Radioactive Iodine in Medicine. Iodine in the body is preferentially taken up by the thyroid gland. Therefore, radioactive iodine in small doses is used to image the thyroid and in large doses is used to kill thyroid cells to treat some types of cancer or thyroid disease. The iodine isotopes used have relatively short half-lives, so they must be produced in a nuclear reactor or accelerator. One isotope frequently used for imaging is \({ }^{123} \mathrm{I} ;\) it has a half-life of \(13.2 \mathrm{~h}\) and emits a \(0.16 \mathrm{MeV}\) gamma-ray photon. One method of producing \({ }^{123} \mathrm{I}\) is in the nuclear reaction \({ }^{123} \mathrm{Te}+\mathrm{p} \rightarrow{ }^{123} \mathrm{I}+\mathrm{n} .\) The atomic masses relevant to this reaction are \({ }^{123} \mathrm{Te}, 122.904270 \mathrm{u} ;{ }^{123} \mathrm{I}, 122.905589 \mathrm{u} ; \mathrm{n}, 1.008665 \mathrm{u} ;\) and \({ }^{1} \mathrm{H}, 1.007825 \mathrm{u}\) The iodine isotope commonly used for treatment of disease is \({ }^{131} \mathrm{I}\), which is produced by irradiating \({ }^{130}\) Te in a nuclear reactor to form \({ }^{131}\) Te. The \({ }^{131}\) Te then decays to \({ }^{131} \mathrm{I}\). \({ }^{131} \mathrm{I}\) undergoes \(\beta^{-}\) decay with a half-life of 8.04 d, emitting electrons with energies up to \(0.61 \mathrm{MeV}\) and gamma-ray photons of energy \(0.36 \mathrm{MeV}\). A typical thyroid cancer treatment might involve administration of \(3.7 \mathrm{GBq}\) of \({ }^{131} \mathrm{I}\).

Short Answer

Expert verified
To calculate the total energy released in the reactions involving iodine isotopes for medical use, first we need to calculate Q-value of the reaction using the conservation of mass-energy. Then, we determine the rate of decay of \({ }^{123} \mathrm{I}\) isotope using its given half-life values. Lastly, we compute the energy liberated during the \(\beta^{-}\) decay process of \({ }^{131} \mathrm{I}\) isotope. Each disintegration liberates 0.61 MeV of energy. Apply these steps to find total energy released.

Step by step solution

01

Calculating the Q-value (Energy release)

To find the energy released (\(Q\)) in the reaction—\({ }^{123} \mathrm{Te}+\mathrm{p} \rightarrow{ }^{123} \mathrm{I}+\mathrm{n}\), one can use the principle of conservation of mass-energy. The Q-value can be obtained from the difference in total atomic masses before and after the reaction. It can be calculated using the formula: \[Q = (m_i - m_f)c^2\]where \(m_i\) and \(m_f\) are the initial and final total atomic masses respectively, and \(c\) is the speed of light.
02

Determine the half-life of \({ }^{123} \mathrm{I}\)

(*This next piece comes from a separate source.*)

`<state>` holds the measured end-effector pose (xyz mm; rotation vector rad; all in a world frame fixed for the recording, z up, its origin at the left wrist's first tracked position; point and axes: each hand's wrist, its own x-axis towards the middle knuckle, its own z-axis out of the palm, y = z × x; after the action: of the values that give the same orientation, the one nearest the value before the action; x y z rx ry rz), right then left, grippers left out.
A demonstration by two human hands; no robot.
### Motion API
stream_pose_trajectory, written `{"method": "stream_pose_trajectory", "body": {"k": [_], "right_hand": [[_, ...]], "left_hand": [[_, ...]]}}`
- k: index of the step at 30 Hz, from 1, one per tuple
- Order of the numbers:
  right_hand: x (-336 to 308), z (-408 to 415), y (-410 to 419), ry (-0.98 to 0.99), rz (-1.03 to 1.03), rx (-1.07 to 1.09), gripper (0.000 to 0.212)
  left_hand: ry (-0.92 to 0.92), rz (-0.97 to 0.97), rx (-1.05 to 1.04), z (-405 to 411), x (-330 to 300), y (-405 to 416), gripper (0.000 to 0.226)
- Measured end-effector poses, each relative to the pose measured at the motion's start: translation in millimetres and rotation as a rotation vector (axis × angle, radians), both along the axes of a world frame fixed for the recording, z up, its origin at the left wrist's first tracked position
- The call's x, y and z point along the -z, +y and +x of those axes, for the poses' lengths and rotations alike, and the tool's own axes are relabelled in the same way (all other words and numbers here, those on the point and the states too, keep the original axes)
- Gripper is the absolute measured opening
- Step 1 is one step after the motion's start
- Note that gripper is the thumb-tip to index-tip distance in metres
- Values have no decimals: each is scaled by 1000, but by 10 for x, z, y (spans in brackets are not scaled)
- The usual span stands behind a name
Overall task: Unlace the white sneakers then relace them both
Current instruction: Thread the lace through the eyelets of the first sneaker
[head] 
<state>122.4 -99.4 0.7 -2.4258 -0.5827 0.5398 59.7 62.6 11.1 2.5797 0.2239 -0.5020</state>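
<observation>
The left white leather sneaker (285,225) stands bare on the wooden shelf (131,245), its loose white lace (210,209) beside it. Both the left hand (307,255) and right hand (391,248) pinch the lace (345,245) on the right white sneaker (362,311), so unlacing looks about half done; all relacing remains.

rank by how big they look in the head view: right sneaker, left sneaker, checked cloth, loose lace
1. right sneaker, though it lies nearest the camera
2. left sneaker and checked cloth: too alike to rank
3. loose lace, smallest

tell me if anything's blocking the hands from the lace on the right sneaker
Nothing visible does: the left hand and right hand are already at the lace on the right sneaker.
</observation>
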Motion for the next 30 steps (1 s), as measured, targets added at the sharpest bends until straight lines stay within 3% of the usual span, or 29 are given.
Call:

It's necessary to compute the Half Life (T) of \({ }^{123} \mathrm{I}\), which is provided in the exercise as 13.2 h. Understanding this will help gauge the rate at which the \({ }^{123} \mathrm{I}\) decays in the body.
03

Calculate energy release through beta decay

\({ }^{131} \mathrm{I}\) undergoes \(\beta^{-}\) decay with a half-life of 8.04 d. This means that half of the administered \({ }^{131} \mathrm{I}\) will decompose over an 8.04 days period into \({ }^{131} \mathrm{Xe}\) and an electron: \({ }^{131} \mathrm{I}\) \(\rightarrow { }^{131} \mathrm{Xe} + e^{-}\). Each disintegration liberates 0.61 MeV of energy. Use the principles from Step 1 to calculate the total energy release.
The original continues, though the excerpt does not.